Data entries:
++++++++

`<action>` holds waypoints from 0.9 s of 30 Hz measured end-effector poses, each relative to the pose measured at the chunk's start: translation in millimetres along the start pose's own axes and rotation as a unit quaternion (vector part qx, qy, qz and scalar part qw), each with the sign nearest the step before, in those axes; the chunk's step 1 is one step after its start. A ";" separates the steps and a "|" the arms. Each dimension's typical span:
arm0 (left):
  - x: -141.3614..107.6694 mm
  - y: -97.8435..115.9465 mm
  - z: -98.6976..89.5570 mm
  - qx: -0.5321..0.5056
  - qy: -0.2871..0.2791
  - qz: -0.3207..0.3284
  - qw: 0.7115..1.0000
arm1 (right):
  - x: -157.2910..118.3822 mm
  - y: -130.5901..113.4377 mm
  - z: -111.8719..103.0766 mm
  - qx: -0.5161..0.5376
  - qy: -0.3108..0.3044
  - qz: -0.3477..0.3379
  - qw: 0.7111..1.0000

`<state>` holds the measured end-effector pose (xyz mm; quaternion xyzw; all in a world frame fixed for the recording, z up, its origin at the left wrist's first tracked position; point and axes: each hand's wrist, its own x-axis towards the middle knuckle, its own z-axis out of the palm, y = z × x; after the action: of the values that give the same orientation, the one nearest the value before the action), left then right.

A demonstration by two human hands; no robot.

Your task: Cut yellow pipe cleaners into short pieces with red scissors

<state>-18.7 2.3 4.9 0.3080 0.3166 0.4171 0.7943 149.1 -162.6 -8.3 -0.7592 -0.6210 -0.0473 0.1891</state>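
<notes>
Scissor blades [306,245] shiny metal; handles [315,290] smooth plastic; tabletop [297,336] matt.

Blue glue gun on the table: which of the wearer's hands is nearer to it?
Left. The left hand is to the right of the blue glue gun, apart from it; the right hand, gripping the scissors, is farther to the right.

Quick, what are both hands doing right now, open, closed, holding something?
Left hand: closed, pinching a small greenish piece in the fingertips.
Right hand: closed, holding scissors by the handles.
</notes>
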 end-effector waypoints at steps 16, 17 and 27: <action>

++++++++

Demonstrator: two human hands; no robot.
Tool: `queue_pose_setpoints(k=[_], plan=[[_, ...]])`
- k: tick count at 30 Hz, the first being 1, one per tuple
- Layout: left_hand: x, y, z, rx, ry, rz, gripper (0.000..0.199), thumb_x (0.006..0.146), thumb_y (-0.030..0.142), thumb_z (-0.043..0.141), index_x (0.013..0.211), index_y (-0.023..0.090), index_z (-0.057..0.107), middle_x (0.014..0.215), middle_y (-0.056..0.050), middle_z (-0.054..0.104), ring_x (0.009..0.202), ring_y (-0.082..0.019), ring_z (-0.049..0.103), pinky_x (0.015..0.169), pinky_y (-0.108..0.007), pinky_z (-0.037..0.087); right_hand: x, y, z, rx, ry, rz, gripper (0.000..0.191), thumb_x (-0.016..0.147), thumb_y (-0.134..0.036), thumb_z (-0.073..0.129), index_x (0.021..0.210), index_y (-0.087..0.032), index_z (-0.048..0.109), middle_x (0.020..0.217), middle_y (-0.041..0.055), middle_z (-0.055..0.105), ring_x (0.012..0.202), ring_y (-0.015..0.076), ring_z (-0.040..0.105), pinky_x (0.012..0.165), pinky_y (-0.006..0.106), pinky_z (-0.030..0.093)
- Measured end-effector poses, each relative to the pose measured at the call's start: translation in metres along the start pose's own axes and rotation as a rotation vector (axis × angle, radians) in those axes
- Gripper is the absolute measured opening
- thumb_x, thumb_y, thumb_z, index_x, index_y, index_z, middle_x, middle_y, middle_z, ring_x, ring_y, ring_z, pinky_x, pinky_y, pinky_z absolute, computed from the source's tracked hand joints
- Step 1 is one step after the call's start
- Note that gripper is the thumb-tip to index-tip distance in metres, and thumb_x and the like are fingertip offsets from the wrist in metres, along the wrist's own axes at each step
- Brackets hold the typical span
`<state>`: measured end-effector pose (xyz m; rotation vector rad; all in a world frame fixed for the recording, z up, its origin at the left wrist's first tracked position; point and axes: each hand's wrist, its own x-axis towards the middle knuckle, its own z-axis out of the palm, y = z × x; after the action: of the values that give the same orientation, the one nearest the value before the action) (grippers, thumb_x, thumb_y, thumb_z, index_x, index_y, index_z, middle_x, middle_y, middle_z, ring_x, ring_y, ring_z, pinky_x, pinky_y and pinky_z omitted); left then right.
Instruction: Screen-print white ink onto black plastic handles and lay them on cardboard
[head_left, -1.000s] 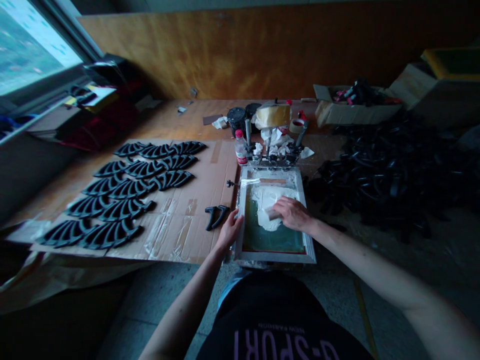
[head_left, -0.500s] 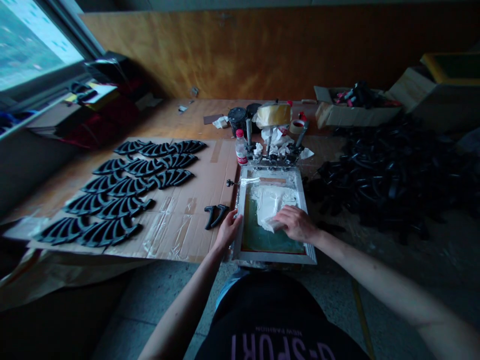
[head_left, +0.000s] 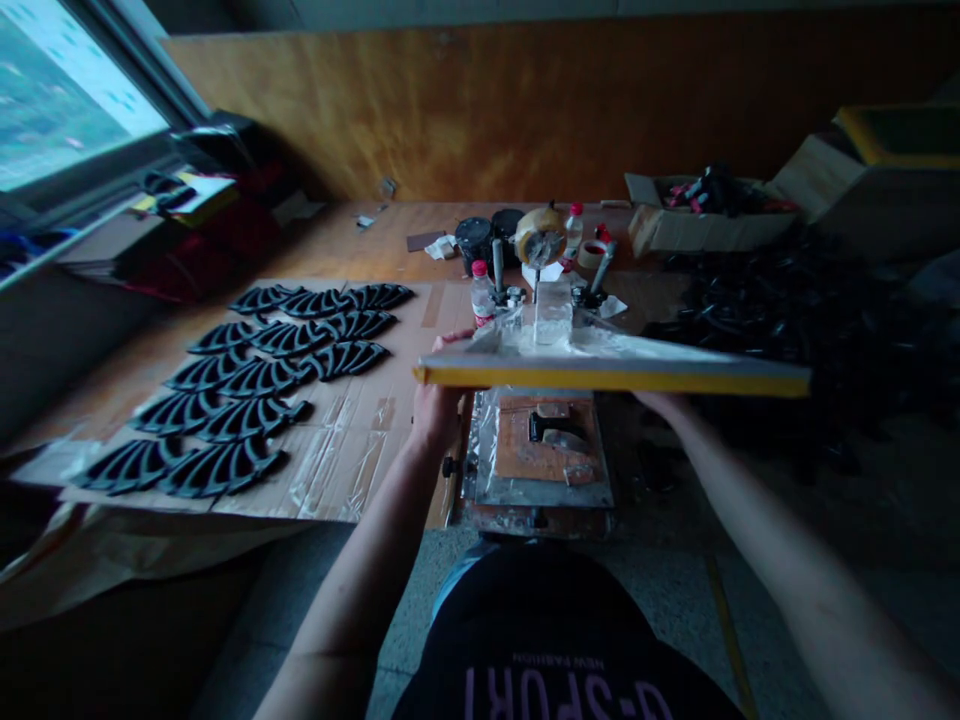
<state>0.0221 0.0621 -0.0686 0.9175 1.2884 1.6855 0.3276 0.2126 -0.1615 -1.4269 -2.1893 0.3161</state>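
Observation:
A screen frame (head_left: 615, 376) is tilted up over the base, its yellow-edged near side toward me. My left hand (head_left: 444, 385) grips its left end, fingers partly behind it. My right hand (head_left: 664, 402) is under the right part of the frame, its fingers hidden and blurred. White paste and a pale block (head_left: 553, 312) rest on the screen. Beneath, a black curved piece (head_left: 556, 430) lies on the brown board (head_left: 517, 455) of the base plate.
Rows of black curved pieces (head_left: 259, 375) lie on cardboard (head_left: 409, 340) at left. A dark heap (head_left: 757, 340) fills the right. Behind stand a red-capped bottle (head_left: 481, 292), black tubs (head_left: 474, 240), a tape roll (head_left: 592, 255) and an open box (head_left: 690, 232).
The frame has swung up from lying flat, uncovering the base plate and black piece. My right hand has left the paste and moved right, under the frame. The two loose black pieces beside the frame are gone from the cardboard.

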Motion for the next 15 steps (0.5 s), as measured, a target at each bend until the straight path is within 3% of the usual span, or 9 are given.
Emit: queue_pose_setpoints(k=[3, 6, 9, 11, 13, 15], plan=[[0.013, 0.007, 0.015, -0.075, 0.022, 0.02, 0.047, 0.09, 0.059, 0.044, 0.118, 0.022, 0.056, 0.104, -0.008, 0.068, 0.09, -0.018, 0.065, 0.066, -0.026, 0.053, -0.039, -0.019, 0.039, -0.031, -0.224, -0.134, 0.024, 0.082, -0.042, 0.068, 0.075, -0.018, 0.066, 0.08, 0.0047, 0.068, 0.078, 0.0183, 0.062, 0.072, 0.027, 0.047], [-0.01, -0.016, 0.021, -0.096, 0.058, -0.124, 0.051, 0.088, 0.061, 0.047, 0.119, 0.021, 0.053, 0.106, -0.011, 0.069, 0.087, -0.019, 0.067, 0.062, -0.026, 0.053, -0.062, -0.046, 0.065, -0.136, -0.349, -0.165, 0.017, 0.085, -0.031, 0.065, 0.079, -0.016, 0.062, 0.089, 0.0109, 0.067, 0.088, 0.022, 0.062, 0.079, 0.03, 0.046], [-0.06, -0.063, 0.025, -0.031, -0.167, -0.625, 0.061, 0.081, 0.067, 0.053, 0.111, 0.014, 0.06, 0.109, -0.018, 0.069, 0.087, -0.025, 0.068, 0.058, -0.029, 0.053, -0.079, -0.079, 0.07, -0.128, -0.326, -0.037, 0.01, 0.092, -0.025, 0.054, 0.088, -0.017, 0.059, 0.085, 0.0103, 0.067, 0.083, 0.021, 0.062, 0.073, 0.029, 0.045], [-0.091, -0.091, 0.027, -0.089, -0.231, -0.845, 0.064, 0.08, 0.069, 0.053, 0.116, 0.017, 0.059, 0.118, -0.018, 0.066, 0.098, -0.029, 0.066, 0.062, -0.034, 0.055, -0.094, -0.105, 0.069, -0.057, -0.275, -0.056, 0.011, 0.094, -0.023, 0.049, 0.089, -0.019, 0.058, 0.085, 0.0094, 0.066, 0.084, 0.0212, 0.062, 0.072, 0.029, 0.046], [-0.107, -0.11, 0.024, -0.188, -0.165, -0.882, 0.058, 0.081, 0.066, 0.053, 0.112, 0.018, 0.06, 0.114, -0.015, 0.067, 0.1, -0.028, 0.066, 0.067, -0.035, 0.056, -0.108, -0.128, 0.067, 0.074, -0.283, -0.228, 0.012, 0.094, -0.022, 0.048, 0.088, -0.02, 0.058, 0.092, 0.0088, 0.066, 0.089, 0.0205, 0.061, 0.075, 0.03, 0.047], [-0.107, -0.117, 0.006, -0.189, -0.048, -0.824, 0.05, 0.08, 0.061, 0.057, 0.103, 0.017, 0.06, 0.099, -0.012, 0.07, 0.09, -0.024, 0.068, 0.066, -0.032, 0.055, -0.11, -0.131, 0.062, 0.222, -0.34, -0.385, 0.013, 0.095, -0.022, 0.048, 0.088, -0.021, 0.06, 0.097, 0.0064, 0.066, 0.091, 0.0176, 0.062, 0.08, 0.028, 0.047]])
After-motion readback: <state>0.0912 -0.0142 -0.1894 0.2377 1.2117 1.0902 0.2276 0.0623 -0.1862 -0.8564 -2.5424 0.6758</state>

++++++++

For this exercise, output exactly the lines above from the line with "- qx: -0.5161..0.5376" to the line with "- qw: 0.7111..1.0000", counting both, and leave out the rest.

Output for this task
  - qx: -0.5161..0.5376
  - qy: -0.3108..0.3044
  - qz: -0.3477..0.3379
  - qw: 0.7111..1.0000

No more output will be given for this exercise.